• **TASK ITEM**: Under this line are the records; repeat exactly the lines starting at the one containing "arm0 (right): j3" and ending at the one containing "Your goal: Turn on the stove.", omitting pictures.

Data extracted from a collection:
■ ■ ■ ■

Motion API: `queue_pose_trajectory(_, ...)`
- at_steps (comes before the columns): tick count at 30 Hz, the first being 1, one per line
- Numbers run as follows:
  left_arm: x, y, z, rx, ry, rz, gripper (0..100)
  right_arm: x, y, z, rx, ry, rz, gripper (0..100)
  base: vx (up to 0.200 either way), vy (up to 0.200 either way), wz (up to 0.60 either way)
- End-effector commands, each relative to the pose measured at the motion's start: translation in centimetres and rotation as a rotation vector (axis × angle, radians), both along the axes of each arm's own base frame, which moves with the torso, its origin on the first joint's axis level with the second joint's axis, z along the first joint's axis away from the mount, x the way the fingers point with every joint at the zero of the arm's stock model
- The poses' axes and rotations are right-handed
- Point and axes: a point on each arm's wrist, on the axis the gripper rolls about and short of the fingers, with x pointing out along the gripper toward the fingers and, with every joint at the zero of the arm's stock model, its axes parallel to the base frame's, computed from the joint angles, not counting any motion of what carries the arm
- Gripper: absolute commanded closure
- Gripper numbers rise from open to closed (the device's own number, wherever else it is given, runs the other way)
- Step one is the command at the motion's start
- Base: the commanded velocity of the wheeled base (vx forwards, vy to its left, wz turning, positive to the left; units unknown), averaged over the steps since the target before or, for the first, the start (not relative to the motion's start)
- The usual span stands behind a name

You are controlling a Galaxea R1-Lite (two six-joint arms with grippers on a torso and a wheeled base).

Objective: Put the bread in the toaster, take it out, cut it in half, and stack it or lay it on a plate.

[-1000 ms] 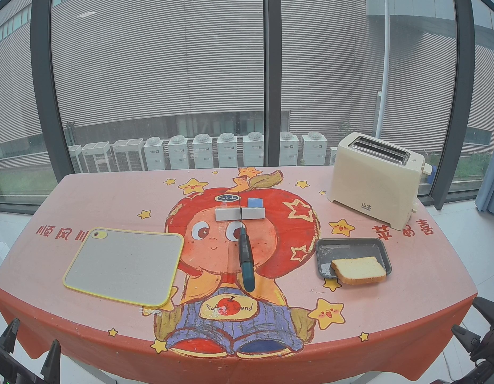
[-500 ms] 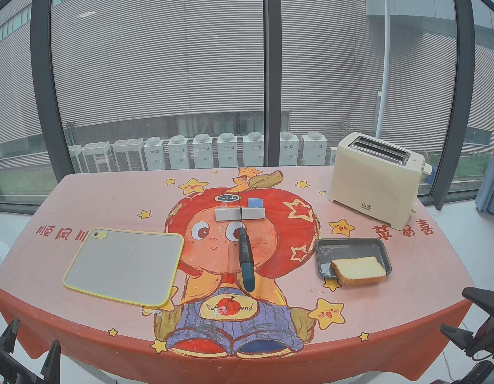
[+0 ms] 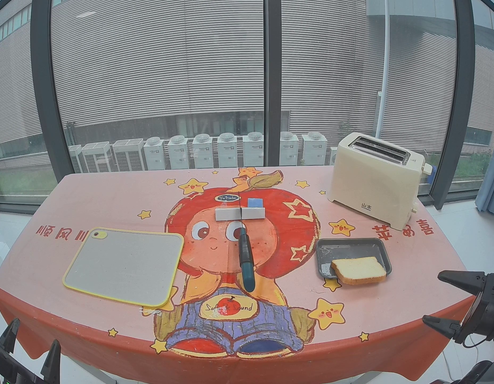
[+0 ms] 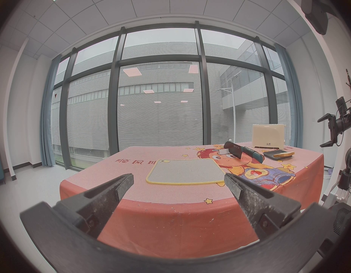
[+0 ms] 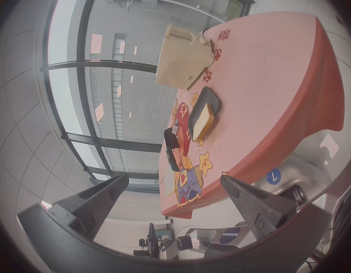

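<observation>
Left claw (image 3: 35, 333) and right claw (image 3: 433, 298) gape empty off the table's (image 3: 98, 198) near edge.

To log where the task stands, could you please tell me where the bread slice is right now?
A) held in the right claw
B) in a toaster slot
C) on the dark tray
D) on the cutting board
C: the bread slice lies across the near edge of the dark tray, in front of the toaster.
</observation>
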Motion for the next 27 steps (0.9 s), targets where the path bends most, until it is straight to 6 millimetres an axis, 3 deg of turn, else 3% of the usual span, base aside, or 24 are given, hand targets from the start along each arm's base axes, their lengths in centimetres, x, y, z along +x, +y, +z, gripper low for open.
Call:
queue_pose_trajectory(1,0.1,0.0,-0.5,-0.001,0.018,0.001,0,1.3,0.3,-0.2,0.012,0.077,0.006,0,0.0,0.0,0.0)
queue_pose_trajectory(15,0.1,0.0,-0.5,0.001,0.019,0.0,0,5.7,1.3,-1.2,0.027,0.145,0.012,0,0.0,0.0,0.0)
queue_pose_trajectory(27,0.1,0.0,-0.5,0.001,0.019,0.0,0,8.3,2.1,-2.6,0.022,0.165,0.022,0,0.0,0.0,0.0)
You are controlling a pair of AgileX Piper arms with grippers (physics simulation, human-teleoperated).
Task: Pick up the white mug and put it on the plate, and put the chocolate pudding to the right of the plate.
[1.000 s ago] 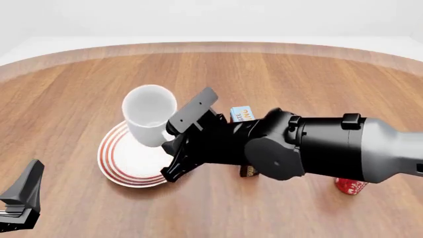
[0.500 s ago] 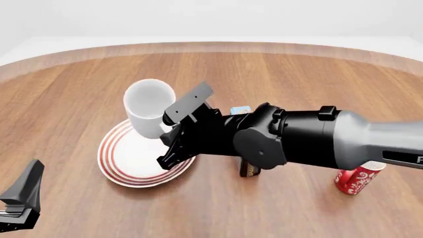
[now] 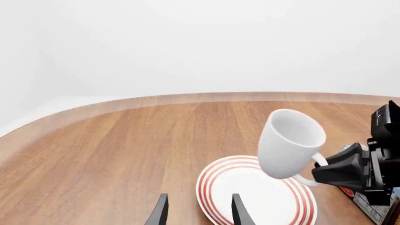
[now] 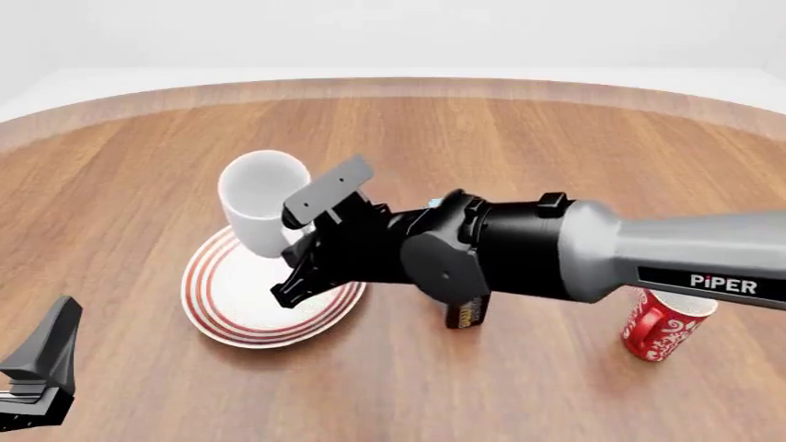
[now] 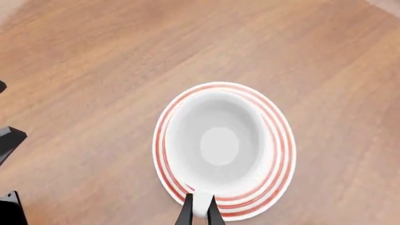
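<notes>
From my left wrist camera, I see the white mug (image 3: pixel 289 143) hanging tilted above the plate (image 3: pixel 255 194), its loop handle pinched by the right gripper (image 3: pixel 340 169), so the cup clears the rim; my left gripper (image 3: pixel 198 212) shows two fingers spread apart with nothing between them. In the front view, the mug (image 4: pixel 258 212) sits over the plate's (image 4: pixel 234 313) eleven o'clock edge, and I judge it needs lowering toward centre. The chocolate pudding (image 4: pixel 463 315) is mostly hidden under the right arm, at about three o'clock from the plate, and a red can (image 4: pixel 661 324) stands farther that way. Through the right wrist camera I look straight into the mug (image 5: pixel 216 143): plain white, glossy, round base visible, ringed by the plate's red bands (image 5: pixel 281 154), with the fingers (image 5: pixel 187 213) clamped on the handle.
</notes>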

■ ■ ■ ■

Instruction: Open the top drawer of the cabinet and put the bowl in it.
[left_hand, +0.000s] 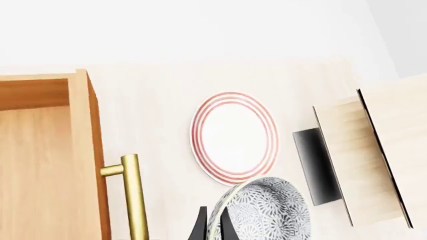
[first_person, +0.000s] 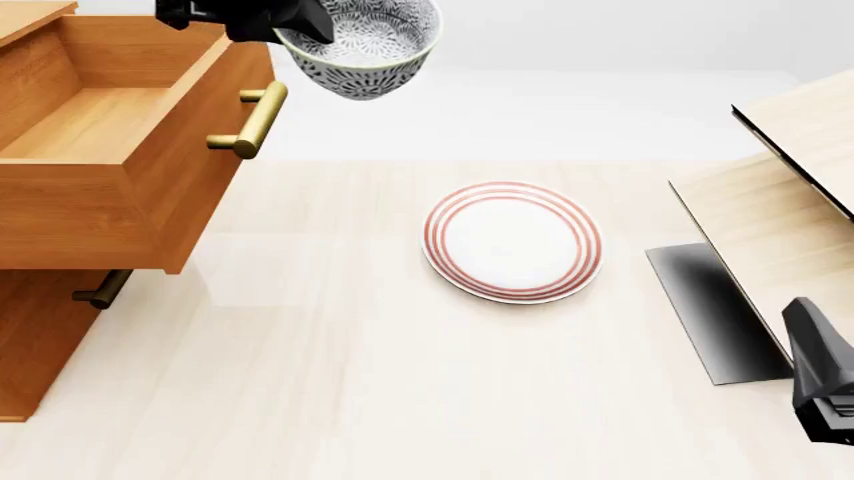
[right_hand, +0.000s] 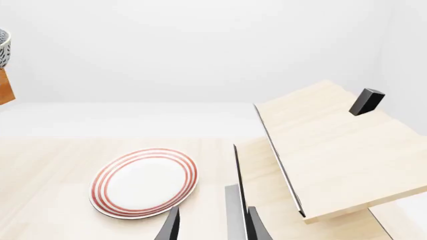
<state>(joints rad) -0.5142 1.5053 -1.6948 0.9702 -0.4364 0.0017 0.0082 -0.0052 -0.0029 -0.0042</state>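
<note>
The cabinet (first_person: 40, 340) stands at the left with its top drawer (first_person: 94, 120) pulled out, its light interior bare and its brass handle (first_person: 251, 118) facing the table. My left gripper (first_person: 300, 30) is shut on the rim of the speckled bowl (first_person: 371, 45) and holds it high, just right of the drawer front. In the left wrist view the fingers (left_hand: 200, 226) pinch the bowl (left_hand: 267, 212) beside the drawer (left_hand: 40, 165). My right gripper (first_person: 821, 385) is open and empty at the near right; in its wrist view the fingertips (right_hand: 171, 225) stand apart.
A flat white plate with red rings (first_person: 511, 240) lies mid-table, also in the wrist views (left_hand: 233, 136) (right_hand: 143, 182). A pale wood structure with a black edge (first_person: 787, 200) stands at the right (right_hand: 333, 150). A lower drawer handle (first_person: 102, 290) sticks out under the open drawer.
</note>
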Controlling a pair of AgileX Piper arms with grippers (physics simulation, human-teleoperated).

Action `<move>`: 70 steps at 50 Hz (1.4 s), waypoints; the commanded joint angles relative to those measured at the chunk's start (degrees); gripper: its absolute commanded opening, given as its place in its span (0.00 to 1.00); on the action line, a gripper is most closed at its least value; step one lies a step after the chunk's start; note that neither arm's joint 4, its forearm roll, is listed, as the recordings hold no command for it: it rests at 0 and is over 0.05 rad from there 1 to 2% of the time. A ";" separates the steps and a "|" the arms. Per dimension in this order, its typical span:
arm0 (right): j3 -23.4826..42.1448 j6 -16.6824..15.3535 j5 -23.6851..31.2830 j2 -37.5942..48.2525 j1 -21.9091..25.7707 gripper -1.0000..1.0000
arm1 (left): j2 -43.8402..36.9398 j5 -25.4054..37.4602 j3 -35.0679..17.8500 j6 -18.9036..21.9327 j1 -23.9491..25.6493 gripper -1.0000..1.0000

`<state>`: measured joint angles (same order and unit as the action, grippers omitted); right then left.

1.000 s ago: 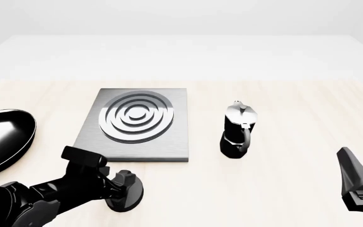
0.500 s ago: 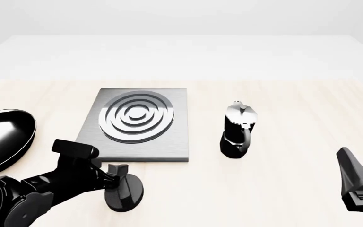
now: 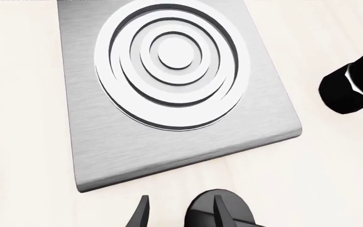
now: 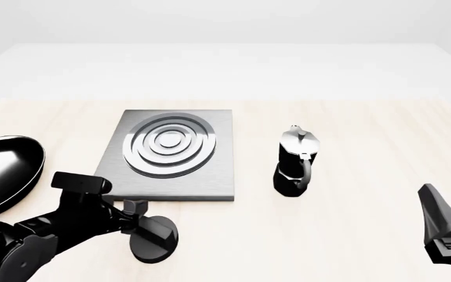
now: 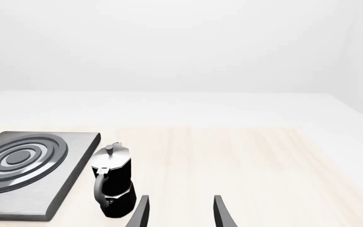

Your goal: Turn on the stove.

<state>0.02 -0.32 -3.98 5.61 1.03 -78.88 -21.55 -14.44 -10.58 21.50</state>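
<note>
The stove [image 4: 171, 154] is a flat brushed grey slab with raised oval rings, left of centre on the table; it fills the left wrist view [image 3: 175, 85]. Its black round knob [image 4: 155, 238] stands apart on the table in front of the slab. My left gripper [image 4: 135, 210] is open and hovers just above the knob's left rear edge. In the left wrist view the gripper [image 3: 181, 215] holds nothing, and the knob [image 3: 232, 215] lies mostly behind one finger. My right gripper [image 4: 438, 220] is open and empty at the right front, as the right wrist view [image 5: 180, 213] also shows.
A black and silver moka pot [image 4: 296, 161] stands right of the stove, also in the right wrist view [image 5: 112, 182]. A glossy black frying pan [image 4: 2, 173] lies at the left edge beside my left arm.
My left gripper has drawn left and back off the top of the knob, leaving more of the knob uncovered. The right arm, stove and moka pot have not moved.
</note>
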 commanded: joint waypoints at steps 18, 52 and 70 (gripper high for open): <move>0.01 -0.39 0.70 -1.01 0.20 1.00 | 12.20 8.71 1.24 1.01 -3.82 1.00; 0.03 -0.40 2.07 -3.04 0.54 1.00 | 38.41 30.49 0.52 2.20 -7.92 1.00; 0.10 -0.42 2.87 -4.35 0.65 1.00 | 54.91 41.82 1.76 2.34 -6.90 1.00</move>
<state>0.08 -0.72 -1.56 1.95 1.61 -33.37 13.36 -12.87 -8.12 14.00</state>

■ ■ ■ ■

• **EXERCISE OUTPUT**:
arm0 (right): j3 -23.4826..42.1448 j6 -16.6824..15.3535 j5 -23.6851..31.2830 j2 -37.5942..48.2525 j1 -21.9091..25.7707 gripper -1.0000..1.0000
arm1 (left): j2 -43.8402..36.9398 j5 -25.4054..37.4602 j3 -35.0679..17.8500 j6 -18.9036..21.9327 j1 -23.9491..25.6493 gripper -1.0000..1.0000

`<state>`: measured joint angles (same order and unit as the action, grippers omitted); right then left.

1.000 s ago: 
0.500 s ago: 
now: 
now: 
now: 

Your goal: Turn on the stove.

Nothing further remains to be added to the answer.